Impact of statistical uncertainties on the composition of the outer crust of a neutron star
A. Pastore, D. Neill, H. Powell, K. Medler, C. Barton

TL;DR
This paper analyzes the uncertainties in nuclear mass models and their effect on predicting the outer crust composition of neutron stars, combining Monte Carlo error analysis with neural network corrections.
Contribution
It introduces a comprehensive error analysis using Monte Carlo methods and neural networks to improve predictions of neutron star crust composition.
Findings
Error bars on binding energies are more realistic after correlation analysis.
Neural network correction reduces model RMS error by approximately 40%.
Uncertainty propagation impacts the predicted equation of state for neutron star crusts.
Abstract
By means of Monte Carlo methods, we perform a full error analysis on the Duflo-Zucker mass model.
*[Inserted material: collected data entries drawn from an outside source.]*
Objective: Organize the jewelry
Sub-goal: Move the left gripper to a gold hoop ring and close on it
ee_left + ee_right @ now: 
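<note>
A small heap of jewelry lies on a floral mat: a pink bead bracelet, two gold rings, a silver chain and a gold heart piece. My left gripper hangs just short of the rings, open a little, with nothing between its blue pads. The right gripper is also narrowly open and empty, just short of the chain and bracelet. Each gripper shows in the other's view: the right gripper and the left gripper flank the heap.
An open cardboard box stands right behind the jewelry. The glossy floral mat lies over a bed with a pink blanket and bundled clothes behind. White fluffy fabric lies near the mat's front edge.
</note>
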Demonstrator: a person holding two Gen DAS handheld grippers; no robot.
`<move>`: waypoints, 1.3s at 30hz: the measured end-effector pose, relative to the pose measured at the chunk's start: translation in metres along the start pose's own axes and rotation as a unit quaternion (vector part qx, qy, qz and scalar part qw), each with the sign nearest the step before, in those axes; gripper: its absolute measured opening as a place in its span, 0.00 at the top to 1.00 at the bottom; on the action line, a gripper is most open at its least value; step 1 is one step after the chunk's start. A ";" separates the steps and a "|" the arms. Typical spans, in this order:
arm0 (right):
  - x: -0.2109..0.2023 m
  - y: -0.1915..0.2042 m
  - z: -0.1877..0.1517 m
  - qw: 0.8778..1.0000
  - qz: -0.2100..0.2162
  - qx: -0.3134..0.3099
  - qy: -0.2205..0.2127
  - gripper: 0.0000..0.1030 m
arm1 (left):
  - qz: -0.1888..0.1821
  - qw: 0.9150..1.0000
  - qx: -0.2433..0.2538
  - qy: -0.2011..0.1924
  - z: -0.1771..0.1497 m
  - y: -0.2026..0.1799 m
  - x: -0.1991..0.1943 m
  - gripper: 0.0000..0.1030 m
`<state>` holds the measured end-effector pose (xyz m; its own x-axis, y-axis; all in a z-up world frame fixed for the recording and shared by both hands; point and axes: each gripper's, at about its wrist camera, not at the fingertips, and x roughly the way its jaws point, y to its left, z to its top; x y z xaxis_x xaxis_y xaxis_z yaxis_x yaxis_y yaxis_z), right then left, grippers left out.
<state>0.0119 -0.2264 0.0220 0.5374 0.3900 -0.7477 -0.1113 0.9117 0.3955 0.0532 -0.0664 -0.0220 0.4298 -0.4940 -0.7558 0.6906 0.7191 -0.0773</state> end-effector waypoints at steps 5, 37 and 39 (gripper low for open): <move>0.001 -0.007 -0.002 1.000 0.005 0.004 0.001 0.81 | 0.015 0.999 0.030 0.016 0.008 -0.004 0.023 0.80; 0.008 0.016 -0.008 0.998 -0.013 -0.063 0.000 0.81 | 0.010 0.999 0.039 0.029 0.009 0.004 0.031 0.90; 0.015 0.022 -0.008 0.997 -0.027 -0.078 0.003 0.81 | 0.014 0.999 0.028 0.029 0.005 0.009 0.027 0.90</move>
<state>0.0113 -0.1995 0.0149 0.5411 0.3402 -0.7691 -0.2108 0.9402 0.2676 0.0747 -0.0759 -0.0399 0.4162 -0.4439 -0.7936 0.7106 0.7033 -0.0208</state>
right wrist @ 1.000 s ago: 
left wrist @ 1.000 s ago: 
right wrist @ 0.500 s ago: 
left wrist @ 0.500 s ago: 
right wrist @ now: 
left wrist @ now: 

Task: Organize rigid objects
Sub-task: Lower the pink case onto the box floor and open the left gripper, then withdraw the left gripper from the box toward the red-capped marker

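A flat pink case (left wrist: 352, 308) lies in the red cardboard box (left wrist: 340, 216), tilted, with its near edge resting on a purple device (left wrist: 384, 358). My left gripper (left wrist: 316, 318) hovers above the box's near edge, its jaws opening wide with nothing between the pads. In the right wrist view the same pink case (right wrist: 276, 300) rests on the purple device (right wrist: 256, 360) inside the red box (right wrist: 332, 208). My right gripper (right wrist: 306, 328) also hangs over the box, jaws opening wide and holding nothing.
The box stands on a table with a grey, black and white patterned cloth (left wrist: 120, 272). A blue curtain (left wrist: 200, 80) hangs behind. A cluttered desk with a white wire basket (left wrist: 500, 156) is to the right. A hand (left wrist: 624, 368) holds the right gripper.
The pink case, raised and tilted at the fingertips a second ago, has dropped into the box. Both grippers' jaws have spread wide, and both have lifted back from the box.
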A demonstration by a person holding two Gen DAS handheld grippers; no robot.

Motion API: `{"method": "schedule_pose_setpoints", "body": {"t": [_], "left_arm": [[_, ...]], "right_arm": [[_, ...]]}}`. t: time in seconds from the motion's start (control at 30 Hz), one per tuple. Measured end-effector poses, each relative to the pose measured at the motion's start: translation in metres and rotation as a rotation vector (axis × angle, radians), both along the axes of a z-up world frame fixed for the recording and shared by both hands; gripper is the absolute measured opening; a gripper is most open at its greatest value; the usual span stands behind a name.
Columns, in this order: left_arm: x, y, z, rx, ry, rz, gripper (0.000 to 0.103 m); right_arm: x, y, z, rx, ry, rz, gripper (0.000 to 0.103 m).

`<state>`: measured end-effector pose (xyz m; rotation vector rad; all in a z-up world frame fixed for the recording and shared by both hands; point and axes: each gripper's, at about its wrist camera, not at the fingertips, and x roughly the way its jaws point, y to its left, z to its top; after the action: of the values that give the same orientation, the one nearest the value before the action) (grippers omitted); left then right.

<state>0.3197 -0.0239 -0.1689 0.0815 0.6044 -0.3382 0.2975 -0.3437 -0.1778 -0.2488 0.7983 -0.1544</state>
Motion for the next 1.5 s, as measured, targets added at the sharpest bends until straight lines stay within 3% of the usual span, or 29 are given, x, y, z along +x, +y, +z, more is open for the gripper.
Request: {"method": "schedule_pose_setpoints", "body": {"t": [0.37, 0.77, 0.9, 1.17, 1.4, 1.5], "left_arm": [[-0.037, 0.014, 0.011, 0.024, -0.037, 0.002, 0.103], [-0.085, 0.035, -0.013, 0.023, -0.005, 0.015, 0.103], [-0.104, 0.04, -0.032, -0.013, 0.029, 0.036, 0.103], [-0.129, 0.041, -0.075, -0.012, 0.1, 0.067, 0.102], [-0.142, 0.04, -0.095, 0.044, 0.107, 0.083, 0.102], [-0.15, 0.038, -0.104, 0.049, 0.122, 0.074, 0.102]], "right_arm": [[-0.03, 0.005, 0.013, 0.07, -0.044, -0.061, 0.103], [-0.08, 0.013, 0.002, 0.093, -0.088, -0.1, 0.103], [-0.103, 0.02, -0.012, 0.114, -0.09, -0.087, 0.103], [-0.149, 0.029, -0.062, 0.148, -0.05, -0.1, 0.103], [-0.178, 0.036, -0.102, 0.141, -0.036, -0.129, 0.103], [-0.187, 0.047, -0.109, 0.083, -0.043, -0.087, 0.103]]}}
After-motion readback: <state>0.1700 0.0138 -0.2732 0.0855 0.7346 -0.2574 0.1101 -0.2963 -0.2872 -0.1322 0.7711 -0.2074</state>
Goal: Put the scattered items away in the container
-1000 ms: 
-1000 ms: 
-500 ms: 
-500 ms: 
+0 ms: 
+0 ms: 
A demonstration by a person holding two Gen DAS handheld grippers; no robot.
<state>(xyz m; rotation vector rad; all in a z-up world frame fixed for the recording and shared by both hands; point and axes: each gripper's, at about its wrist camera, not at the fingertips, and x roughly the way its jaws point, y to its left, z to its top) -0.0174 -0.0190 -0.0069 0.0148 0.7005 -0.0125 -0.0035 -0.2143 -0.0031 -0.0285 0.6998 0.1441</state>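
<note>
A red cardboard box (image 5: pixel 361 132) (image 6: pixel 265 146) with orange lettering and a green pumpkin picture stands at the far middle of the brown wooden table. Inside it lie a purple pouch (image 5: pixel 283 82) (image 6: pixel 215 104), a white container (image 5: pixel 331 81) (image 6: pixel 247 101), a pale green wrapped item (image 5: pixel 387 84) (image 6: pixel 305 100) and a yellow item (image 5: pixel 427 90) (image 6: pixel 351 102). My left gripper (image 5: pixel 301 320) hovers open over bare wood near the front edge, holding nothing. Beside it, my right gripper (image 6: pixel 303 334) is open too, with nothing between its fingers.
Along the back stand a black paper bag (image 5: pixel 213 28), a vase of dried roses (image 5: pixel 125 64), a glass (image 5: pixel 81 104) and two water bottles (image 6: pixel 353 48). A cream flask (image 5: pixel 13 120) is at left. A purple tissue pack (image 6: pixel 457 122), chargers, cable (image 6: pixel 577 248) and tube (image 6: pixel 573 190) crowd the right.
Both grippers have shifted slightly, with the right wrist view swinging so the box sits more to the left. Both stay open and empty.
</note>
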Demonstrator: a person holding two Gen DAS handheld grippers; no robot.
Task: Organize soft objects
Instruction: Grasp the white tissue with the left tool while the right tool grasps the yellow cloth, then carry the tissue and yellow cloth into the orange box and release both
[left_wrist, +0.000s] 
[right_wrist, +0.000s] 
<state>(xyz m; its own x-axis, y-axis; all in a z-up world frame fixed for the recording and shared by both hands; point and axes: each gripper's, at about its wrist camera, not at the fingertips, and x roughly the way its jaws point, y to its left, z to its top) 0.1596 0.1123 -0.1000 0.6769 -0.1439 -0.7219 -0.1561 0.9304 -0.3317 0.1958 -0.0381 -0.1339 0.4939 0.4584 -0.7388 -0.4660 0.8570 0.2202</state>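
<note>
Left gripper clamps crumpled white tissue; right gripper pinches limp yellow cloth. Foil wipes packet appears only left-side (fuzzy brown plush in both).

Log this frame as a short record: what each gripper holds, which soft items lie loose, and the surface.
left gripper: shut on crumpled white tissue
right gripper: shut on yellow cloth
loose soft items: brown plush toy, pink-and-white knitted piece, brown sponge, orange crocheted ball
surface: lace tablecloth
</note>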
In particular, we study the presence of correlations in the residuals to obtain a more realistic estimate of the error bars on the predicted binding energies. To further reduce the discrepancies between model prediction and experimental data we also apply a Multilayer Perceptron Neural Network. We show that the root mean square of the model further reduces of roughly 40\%. We then use the resulting models to predict the composition of the outer crust of a non accreting neutron star. We provide a first estimate of the impact of error propagation on the resulting equation of state of the system.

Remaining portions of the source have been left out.